__TASK INSTRUCTIONS__
From the line below that contains "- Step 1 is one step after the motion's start" to the line that contains "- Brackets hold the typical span", repeat every line exactly, both ends included, and nothing else.

__DATA EXTRACT__

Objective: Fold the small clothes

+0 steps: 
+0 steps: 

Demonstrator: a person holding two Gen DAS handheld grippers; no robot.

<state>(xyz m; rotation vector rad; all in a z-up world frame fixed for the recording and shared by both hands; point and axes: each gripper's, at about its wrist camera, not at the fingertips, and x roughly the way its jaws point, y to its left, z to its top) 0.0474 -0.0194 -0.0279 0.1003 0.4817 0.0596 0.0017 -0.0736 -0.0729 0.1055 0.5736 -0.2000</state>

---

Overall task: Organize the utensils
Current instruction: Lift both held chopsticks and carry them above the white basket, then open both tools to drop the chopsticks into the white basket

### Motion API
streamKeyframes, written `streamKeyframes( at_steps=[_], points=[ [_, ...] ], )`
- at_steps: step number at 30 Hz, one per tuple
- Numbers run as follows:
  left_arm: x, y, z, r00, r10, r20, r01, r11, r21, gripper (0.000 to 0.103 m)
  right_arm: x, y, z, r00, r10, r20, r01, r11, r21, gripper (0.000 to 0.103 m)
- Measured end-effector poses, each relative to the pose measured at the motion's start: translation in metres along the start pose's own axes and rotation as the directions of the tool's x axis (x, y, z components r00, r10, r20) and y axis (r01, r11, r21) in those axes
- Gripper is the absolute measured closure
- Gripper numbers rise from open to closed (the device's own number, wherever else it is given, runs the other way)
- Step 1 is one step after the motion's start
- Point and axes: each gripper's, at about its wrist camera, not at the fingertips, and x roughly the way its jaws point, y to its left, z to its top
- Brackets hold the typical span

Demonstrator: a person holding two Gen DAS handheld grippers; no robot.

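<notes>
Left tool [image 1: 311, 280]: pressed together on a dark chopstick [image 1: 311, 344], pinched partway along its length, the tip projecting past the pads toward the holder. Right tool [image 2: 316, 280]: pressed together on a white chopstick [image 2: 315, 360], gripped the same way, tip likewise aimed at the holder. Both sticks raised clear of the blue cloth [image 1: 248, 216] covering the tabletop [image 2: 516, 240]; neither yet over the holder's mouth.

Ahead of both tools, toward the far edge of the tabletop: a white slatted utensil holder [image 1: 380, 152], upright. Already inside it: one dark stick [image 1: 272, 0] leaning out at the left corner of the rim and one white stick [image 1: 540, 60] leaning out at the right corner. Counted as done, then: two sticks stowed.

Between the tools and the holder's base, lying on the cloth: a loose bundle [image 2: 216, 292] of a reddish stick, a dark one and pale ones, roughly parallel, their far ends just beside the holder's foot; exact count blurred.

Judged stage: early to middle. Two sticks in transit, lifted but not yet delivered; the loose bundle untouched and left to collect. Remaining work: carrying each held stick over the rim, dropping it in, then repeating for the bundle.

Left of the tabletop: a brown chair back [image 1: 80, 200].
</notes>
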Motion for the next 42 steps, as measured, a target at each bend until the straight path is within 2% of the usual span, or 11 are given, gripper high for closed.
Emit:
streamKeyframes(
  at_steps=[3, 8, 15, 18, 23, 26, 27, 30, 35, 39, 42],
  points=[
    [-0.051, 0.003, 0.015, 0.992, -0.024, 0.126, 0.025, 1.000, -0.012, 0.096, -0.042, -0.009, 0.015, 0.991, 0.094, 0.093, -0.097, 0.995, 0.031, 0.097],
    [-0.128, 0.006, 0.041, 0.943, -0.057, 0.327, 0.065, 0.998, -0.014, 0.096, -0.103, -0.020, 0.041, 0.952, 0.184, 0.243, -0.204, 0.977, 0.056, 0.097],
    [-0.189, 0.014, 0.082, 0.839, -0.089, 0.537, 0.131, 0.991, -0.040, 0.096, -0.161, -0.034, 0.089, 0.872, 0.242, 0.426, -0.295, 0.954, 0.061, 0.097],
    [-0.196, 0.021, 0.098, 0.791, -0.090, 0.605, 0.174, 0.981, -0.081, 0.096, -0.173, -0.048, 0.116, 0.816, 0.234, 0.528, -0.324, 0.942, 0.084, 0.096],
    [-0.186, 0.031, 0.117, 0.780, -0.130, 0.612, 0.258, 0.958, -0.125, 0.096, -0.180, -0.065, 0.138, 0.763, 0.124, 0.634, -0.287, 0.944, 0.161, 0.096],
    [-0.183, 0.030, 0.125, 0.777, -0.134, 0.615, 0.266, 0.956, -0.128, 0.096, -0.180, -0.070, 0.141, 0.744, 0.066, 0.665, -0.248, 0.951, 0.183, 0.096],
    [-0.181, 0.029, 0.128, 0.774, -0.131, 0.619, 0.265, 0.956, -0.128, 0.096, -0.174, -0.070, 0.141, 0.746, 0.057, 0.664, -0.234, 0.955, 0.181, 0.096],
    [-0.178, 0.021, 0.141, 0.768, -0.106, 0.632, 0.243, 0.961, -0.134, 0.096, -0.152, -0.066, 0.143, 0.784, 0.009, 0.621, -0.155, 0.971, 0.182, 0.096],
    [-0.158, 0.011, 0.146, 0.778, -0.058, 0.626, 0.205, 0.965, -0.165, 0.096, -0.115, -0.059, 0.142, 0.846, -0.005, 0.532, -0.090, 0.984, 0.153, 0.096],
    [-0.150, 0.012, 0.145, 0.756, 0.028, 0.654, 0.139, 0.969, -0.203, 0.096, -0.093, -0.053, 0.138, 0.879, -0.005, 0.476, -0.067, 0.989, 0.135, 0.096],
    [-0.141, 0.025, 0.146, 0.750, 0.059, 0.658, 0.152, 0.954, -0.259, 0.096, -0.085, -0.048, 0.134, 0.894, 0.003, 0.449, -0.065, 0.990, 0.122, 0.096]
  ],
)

__SOLUTION FOR THIS PROBLEM__
- Step 1 is one step after the motion's start
- Point and axes: each gripper's, at about its wrist camera, not at the fingertips, and x roughly the way its jaws point, y to its left, z to its top
- Brackets hold the typical span

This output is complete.